Ze zag hoe op het water van de Singel de grijze reinigingsboot van de gemeente met een grote zwarte metalen zeef voorop, aanlegde op het schiereiland bij het Magazijn. De stuurman in zijn blauwe overal en met zijn grijze pet op, pakte zijn fiets van het achterdek en zette die op het gras. Toen verdween hij met het rijwiel tussen de bomen.

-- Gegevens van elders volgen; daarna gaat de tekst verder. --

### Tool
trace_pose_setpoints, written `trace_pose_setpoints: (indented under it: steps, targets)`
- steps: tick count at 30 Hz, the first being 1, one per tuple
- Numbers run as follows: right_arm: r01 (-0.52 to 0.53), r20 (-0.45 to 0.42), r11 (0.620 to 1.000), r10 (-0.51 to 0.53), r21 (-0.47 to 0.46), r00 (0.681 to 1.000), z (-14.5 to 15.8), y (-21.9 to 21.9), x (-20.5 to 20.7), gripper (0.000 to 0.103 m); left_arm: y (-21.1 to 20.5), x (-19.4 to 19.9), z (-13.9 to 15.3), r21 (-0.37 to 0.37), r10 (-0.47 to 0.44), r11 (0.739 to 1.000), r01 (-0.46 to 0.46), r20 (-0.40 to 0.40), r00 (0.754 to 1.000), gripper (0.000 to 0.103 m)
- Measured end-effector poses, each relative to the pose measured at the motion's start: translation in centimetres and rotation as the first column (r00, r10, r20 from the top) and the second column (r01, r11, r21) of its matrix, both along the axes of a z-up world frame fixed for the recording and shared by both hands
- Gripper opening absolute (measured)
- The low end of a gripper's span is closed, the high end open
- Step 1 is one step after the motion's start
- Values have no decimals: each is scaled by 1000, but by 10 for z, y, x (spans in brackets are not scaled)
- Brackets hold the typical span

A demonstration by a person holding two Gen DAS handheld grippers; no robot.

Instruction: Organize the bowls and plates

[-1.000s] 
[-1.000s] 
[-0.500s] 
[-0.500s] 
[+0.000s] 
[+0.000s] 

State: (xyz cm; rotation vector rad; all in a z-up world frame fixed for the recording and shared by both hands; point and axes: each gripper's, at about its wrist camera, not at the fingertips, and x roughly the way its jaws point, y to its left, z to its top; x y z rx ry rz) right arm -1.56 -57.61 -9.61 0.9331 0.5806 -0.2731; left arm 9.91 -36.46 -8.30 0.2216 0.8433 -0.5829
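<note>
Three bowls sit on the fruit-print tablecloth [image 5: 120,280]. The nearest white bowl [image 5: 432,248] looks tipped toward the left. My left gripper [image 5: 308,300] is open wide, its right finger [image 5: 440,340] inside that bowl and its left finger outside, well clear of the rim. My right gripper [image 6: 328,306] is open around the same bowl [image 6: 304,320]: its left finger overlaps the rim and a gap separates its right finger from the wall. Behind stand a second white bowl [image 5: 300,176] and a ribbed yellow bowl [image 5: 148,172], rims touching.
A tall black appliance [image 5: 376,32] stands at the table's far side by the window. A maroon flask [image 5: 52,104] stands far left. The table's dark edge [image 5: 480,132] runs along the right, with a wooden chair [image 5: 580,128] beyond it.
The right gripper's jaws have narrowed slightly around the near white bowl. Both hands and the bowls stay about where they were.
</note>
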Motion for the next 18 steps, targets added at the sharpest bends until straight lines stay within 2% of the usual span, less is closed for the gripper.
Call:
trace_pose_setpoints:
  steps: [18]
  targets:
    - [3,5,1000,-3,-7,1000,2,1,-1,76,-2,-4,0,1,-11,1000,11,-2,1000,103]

God zag dat het goed was, pakte Haar tasje en liep naar buiten. Ze stak de stationsweg over naar het oudste stadspark van Woerden en koos voor het pad langs de Jaap Bijzerwetering en liep richting overweg. Ze passeerde een wandelaar met een hond. Toen de man, die Haar bewonderend had nagekeken, even zijn hoofd omdraaide naar de garage van Van der Poll aan de overkant van het water, stapte God snel het aardse leven uit en de hemel in.
Daar trok Ze Haar jasje uit, zette Haar pumps bij de centrale verwarming en schoof een paar badslippers aan Haar voeten. Ze pakte de Woerdense Courant die even daarvoor was verschenen en las op de voorpagina grinnikend het kleine berichtje dat een onbekende dame bij Café Victoria aan de Stationsstraat een kopje koffie met appelgebak had afgerekend met wat munten van puur goud uit een onbekend land. Ach ja.